• _DIRECTIONS FOR THIS TASK_: Set down every line of the data, unchanged and complete.

• _RECORDED DATA_:
☆ ☆ ☆ ☆
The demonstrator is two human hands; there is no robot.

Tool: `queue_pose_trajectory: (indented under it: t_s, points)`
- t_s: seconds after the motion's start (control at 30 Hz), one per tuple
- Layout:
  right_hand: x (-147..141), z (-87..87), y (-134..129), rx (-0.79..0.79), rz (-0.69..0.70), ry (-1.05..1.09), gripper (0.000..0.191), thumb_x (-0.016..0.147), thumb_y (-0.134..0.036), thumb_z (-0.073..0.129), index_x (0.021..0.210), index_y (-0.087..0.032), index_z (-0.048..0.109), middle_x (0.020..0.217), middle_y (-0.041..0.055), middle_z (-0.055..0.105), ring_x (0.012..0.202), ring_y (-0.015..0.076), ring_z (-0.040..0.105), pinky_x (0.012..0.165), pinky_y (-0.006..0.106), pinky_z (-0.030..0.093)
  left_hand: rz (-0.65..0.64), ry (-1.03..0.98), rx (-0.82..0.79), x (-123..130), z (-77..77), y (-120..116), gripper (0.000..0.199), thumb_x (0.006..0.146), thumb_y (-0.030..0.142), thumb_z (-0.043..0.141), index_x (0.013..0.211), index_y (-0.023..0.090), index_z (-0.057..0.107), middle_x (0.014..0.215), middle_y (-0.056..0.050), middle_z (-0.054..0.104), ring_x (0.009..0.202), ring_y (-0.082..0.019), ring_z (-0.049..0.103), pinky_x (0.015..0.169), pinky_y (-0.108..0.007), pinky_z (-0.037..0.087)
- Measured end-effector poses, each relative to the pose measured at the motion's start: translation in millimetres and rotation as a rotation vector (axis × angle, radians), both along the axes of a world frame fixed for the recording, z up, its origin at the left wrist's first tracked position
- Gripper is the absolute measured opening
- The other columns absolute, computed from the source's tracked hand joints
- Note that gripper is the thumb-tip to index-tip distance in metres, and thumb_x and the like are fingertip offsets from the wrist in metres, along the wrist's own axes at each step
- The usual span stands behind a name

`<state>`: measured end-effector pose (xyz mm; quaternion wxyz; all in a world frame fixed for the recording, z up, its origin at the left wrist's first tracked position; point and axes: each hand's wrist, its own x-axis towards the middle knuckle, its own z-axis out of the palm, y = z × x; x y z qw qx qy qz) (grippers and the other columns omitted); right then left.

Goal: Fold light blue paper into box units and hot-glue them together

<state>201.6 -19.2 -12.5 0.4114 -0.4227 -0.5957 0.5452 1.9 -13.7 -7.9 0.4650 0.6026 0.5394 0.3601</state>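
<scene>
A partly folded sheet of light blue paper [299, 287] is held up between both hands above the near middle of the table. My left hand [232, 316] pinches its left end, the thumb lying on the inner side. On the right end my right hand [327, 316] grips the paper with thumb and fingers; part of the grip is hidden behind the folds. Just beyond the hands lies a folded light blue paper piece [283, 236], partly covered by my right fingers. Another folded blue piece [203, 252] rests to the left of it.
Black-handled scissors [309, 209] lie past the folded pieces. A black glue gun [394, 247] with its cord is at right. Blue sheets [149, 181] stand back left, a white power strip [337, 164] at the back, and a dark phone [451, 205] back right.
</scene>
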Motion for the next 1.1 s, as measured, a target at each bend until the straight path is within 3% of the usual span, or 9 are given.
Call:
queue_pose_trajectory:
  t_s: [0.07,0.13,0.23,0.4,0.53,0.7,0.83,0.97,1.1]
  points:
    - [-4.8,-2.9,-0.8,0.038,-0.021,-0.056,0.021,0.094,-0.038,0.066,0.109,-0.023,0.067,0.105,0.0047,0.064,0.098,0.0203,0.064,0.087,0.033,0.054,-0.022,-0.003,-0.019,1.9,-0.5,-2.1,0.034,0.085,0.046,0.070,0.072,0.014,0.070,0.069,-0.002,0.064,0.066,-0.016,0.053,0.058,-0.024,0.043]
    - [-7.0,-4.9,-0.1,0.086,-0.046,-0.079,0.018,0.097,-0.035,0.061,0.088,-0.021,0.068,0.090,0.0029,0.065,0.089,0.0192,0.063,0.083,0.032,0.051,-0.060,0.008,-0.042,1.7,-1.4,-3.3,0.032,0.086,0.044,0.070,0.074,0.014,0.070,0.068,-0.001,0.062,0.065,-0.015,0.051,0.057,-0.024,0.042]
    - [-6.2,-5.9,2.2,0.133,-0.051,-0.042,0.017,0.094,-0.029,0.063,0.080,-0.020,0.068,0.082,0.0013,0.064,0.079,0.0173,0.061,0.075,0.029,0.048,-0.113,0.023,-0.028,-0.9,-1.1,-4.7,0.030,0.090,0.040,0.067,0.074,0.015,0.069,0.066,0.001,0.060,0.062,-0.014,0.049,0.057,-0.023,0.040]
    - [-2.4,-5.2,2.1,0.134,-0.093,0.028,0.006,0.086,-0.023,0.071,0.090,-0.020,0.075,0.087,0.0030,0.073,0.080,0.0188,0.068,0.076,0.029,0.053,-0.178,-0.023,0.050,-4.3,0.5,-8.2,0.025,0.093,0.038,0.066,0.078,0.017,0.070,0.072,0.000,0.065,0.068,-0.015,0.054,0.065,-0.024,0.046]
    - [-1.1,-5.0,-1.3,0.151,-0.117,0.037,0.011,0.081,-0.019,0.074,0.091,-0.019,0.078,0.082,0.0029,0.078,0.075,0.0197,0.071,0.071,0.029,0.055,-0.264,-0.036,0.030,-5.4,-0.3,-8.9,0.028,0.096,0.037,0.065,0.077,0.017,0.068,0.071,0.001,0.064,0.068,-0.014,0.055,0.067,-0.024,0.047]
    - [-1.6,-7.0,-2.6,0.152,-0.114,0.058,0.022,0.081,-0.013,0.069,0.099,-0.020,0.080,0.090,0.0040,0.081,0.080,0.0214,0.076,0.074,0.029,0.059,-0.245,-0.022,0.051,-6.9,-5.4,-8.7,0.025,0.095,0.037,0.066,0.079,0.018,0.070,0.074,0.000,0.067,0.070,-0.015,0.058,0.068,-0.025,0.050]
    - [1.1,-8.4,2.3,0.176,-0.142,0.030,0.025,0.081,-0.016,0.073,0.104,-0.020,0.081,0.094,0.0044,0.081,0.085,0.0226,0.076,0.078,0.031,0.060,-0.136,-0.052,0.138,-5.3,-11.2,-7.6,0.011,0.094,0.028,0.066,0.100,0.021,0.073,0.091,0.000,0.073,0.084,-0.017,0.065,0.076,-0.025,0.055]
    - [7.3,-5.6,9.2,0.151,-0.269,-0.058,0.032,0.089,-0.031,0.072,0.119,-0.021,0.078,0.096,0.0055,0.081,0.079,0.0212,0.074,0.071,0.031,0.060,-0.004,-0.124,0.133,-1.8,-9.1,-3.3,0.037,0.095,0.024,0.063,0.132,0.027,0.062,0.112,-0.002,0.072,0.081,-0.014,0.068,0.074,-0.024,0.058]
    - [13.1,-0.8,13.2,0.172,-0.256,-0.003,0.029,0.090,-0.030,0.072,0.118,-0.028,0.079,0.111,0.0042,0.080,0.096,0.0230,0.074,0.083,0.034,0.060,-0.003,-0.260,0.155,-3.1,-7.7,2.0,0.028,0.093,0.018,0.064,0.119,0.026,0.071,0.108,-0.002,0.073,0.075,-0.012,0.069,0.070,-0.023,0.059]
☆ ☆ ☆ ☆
• _RESULT FOR THIS TASK_:
The demonstrator is two human hands; there is no robot.

Tool: `queue_pose_trajectory: (indented under it: t_s, points)`
- t_s: seconds after the motion's start (control at 30 Hz), one per tuple
- Layout:
  right_hand: x (-147..141), z (-87..87), y (-134..129), rx (-0.79..0.79), rz (-0.69..0.70), ry (-1.05..1.09), gripper (0.000..0.191), thumb_x (-0.016..0.147), thumb_y (-0.134..0.036), thumb_z (-0.073..0.129), index_x (0.021..0.210), index_y (-0.087..0.032), index_z (-0.048..0.109), middle_x (0.020..0.217), middle_y (-0.041..0.055), middle_z (-0.055..0.105), ring_x (0.012..0.202), ring_y (-0.015..0.076), ring_z (-0.040..0.105), pinky_x (0.012..0.165), pinky_y (-0.006..0.106), pinky_z (-0.030..0.093)
  left_hand: rz (-0.65..0.64), ry (-1.03..0.98), rx (-0.82..0.79), x (-123..130), z (-77..77), y (-120..116), gripper (0.000..0.199), thumb_x (0.006..0.146), thumb_y (-0.030..0.142), thumb_z (-0.043..0.141), index_x (0.013..0.211), index_y (-0.023..0.090), index_z (-0.057..0.107), middle_x (0.014..0.215), middle_y (-0.056..0.050), middle_z (-0.054..0.104), ring_x (0.009..0.202), ring_y (-0.082..0.019), ring_z (-0.049..0.103), pinky_x (0.015..0.169), pinky_y (-0.108..0.007), pinky_z (-0.037..0.087)
- Measured end-effector poses, each relative to the pose measured at the motion's start: translation in millimetres and rotation as a rotation vector (axis × angle, radians), both along the axes of a world frame fixed for the recording, z up, its origin at the left wrist's first tracked position
- Gripper is the absolute measured opening
- The other columns absolute, computed from the source's tracked hand joints
- Note that gripper is the thumb-tip to index-tip distance in metres, and thumb_x and the like are fingertip offsets from the wrist in metres, along the wrist's own axes at each step
- The usual span stands behind a name

`<state>`: measured end-effector pose (xyz mm; quaternion wxyz; all in a world frame fixed for the recording, z up, its origin at the left wrist's first tracked position; point and axes: each hand's wrist, its own x-axis towards the middle knuckle, its own z-axis out of the palm, y = z × x; x y z qw qx qy qz) (grippers and the other columns omitted); right then left.

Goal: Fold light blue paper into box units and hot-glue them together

<state>201.6 -19.2 -12.5 0.4114 -0.4227 -0.5957 0.5452 1.9 -13.7 -7.9 0.4650 0.6026 0.5394 0.3601</state>
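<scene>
A partly folded sheet of light blue paper [299, 287] is held up between both hands above the near middle of the table. My left hand [232, 316] pinches its left end, the thumb lying on the inner side. On the right end my right hand [327, 316] grips the paper with thumb and fingers; part of the grip is hidden behind the folds. Just beyond the hands lies a folded light blue paper piece [283, 236], partly covered by my right fingers. Another folded blue piece [203, 252] rests to the left of it.
Black-handled scissors [309, 209] lie past the folded pieces. A black glue gun [394, 247] with its cord is at right. Blue sheets [149, 181] stand back left, a white power strip [337, 164] at the back, and a dark phone [451, 205] back right.
</scene>
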Motion for the next 1.1 s, as measured, a target at each bend until the straight path is within 3% of the usual span, or 9 are given.
Call:
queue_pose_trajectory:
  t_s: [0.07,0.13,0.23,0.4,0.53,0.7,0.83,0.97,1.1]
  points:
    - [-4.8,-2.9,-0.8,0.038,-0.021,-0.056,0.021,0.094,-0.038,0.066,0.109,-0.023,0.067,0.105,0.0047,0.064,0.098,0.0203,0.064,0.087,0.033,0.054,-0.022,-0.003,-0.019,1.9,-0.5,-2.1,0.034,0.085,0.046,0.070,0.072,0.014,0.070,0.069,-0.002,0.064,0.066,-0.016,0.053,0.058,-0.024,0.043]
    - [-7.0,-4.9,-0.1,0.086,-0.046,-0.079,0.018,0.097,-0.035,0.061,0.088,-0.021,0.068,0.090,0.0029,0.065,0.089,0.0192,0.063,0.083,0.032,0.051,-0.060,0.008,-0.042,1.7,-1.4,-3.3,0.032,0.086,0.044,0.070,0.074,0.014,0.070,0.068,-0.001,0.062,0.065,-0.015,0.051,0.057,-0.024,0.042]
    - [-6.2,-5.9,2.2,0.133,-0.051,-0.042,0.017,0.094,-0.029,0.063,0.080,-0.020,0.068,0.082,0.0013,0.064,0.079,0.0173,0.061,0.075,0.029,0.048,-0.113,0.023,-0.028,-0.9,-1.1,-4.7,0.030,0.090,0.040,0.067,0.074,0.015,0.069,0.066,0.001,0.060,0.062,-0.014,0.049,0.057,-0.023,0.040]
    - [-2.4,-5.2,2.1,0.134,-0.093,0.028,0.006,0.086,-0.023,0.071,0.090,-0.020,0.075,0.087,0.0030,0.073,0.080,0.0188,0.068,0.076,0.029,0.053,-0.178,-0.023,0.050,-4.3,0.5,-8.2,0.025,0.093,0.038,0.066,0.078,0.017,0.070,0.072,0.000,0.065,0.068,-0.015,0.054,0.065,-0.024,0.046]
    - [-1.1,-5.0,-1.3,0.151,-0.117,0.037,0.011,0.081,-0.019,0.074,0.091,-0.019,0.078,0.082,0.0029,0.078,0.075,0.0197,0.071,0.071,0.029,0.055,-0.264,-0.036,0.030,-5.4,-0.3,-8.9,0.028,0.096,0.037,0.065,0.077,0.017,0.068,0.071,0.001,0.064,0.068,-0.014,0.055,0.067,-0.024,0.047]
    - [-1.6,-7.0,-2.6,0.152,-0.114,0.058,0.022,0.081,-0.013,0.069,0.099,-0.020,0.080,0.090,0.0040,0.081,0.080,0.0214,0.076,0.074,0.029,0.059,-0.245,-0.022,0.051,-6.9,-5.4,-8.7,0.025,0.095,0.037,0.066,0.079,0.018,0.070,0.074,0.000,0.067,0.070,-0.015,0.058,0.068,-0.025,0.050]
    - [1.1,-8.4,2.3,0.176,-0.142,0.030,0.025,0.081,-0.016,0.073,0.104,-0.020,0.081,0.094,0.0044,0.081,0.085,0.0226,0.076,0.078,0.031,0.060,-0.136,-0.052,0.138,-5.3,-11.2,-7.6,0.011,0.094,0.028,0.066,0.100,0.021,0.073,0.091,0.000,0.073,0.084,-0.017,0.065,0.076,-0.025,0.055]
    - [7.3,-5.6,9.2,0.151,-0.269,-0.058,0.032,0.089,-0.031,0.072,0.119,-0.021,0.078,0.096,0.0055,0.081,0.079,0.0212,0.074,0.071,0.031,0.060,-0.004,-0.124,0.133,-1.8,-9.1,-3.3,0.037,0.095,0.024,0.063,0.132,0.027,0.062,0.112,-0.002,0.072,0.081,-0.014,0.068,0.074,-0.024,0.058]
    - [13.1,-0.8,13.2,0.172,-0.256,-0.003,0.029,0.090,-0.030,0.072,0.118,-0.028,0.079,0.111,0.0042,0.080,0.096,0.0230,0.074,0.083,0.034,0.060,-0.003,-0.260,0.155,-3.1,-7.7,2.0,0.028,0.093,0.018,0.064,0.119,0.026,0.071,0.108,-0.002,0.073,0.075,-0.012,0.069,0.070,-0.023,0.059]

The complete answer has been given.